Johnson was born in New York state on July 19, 1882, the son of Joseph Horsfall Johnson, who would become the first Episcopal bishop of Los Angeles from 1896 to 1928. Johnson studied architecture in Paris and then attended the Massachusetts Institute of Technology, graduating in 1910 and returned to Pasadena. His father would consecrate St. Paul's Cathedral in Los Angeles in 1924, designed by Reginald. Johnson made a good living in the 1920s designing houses in Montecito and Pasadena.
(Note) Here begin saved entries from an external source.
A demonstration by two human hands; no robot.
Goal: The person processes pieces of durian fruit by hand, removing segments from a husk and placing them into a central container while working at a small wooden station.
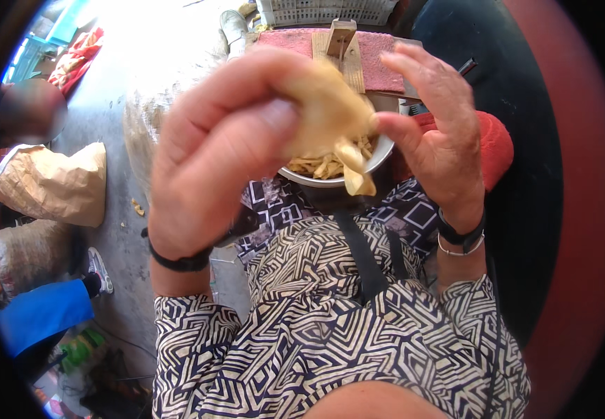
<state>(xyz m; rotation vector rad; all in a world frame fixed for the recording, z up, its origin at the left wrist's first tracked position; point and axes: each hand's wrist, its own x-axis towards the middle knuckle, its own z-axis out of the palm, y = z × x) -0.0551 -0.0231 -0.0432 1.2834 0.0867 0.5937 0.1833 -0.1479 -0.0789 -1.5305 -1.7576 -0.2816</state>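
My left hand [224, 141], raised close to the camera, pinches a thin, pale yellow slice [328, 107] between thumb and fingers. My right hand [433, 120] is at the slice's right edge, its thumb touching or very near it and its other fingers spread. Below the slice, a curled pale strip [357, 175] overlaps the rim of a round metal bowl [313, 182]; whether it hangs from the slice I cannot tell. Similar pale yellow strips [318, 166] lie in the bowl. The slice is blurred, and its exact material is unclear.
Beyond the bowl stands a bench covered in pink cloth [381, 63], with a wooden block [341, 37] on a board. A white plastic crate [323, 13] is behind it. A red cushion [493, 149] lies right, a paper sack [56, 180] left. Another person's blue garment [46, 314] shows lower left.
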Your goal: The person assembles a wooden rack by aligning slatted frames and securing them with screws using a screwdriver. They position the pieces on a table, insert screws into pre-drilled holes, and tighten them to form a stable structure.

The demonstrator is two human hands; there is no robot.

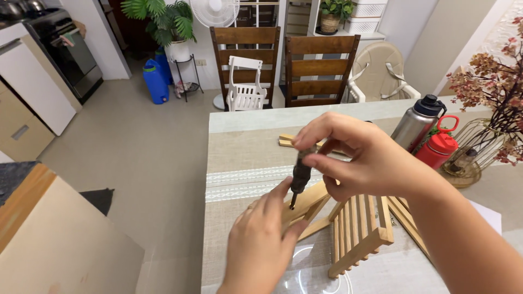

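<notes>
Head view. Screwdriver (300,175), dark knurled handle with a thin metal shaft, stands nearly upright, tip down on a pale wooden piece (305,204) near the middle of the worktop (239,122). Right hand (354,160) comes in from the right, fingers (313,161) clamped round the top of the handle. Left hand (261,239) rises from the lower edge; its fingers lie together, pressed flat on the wooden piece, thumb touching the shaft.

Slatted wooden frame (357,231), light unfinished timber with parallel bars and square edges, leans tilted just right of the left hand. Loose wooden strip (287,141) lies flat farther back. Beige woven runner (245,158) with white lace bands covers the surface.

Steel bottle (414,125) and red bottle (437,148) stand at the right, apart from the hands. Worktop's left edge drops to open grey floor (141,158); two dark wooden chairs (283,65) stand at the far edge.
</notes>
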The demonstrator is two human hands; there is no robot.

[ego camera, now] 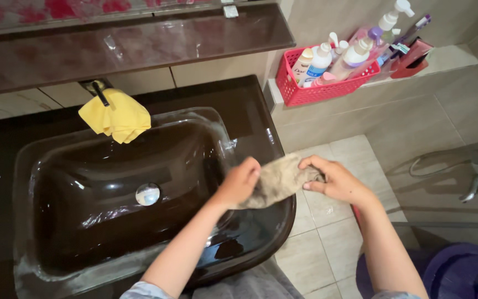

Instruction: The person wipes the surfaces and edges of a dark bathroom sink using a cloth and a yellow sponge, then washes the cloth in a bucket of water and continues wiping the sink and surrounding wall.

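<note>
Brown and damp-looking, the rag [276, 180] hangs in the air between the two hands, over the right-hand rim of the dark sink [45, 166] and partly out over the tiled floor [327, 243]. The left hand [240, 181] has its fingers curled shut around one end of the rag; the right hand [336, 180] pinches the other end, fingers closed on the bunched cloth. The rag is stretched a little between them and looks twisted at the right end, so by my reading the step in hand is wringing or gathering the cloth rather than wiping. The basin itself is glossy, with a round drain [147, 194] in the middle and pale streaks along its near rim. A yellow cloth [116, 116] hangs from the tap [99, 91] at the back. A red basket [319, 88] of bottles sits on the ledge to the right, well apart.

Any further handling calls for both grips staying firm on the ends and the cloth kept above the basin, since part of it now overhangs the floor.
</note>
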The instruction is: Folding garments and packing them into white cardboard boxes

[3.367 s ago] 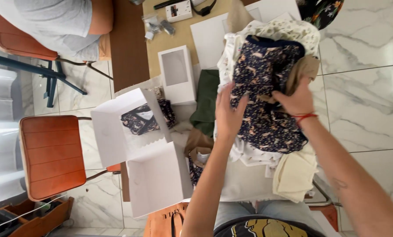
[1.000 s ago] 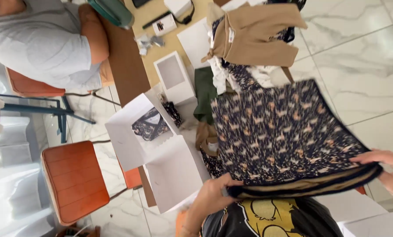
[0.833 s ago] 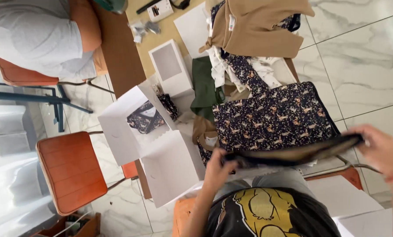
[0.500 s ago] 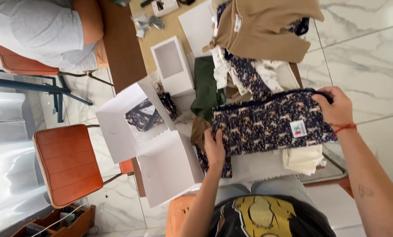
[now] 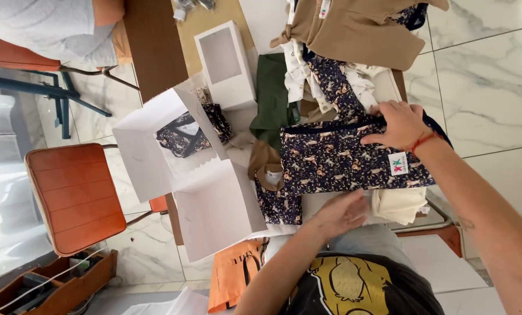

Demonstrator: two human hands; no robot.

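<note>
A: Where's the folded patterned garment point(image 5: 337, 160)?
B: Under both palms. Right hand point(image 5: 396, 123) flat, fingers spread on its top edge; left hand point(image 5: 342, 213) flat, fingers together, at its near edge.

Two bare hands are at work: the left hand point(image 5: 342, 213) and the right hand point(image 5: 398, 123), both flat on one folded navy garment with a small animal print point(image 5: 337, 163). Two white cardboard boxes are in sight: one large box with its flaps open point(image 5: 179, 175) and one smaller upright box with a clear window point(image 5: 226, 61). Two orange-seated metal chairs stand nearby, one close point(image 5: 74, 195) and one farther off point(image 5: 16, 55). One tan garment point(image 5: 360, 35), one dark green cloth point(image 5: 275, 99), one cream folded cloth point(image 5: 398, 204) and one orange paper bag point(image 5: 234, 280) complete the count.
</note>
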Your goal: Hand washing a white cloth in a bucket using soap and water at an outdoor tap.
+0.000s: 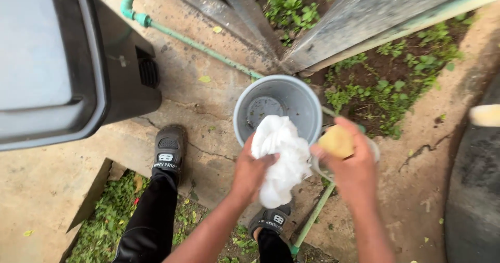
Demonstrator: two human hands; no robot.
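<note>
A: The ground here is cracked concrete [208, 93], with weeds and bare soil [388, 86] growing in the upper right of the frame. A green pipe [198, 46] is running across the slab from the upper left, and a large dark wheeled bin [67, 59] is filling the upper left corner. Two feet in black sandals are standing at the bottom, one sandal [169, 151] left of centre.

B: And what are the hands doing?

A: The left hand [250, 172] is gripping a white cloth [281, 161] in the lower centre; its fingers are curling and pressing together into the bunched fabric. The cloth is hanging just over the near rim of a grey plastic bucket [307, 104], which is standing in the centre of the frame. The right hand [351, 166] is holding a yellow sponge [337, 141], the fingers closing around it from below, just right of the bucket.

B: How will these things handle, do you think?

A: I am judging the cloth as soft and limp, and probably heavier if it is wet, so a full fist around the gathered middle is the safest hold. The sponge is looking light and squashy; it is giving under pressure, so a gentle grasp on its sides should be enough. Whether the bucket is holding water, I cannot tell surely.
</note>
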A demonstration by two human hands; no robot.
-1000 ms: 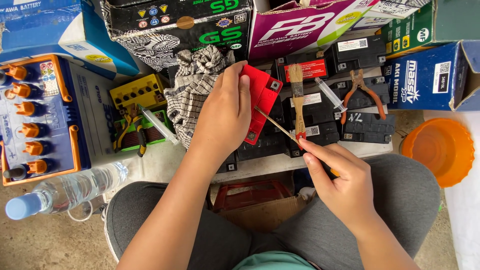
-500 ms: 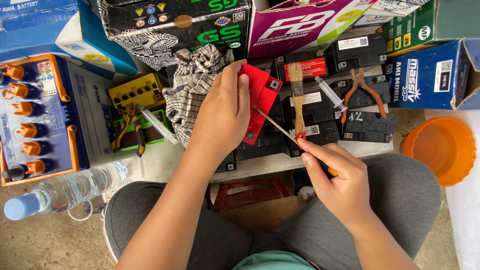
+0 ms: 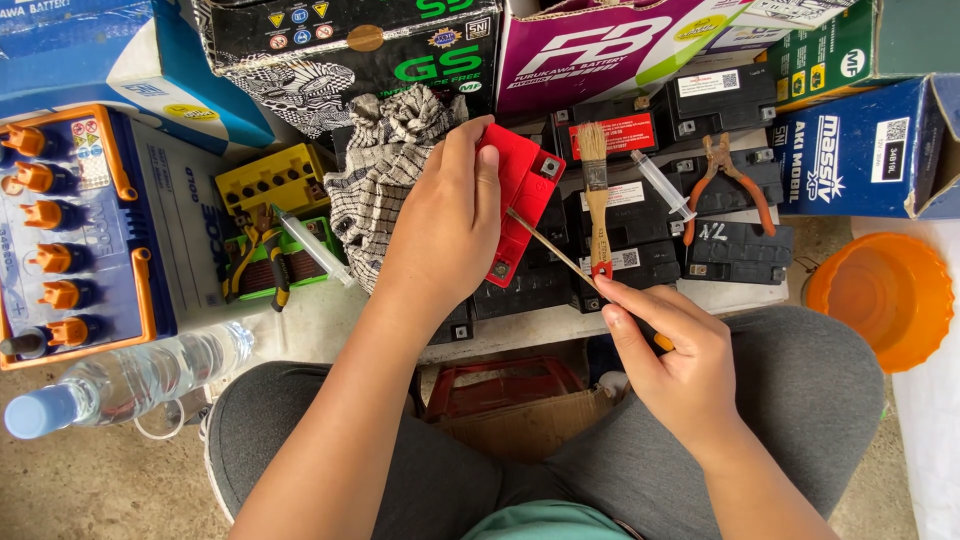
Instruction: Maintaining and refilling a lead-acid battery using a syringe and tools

Johnson made his name by designing houses for the rich, but also designed more affordable housing, a cause that assumed greater importance to him as the Great Depression wore on. In 1931, Johnson won an award for best design for a small house, receiving the award from Herbert Hoover. Johnson designed Rancho San Pedro for Los Angeles as a public housing project in 1939. Through the 1930s Johnson worked on the design of Baldwin Hills Village in Los Angeles, which was designed as an up-to-date community of inexpensive housing. Johnson collaborated with Clarence Stein, the planner of Radburn, New Jersey, and the development was named by the American Institute of Architects as one of the 100 most important architectural achievements in American history.

==Works==
- Santa Barbara Country Club ("Miraflores") (1909, rebuilt 1913, altered 1915 by Reginald D. Johnson) now the Music Academy of the West
- Charles and Stephanie (daughter of William H. Workman) Masson Residence, Boyle Heights (1913). Relocated across the street in 1943
- Saint Saviour's Chapel (Harvard-Westlake School) (1914)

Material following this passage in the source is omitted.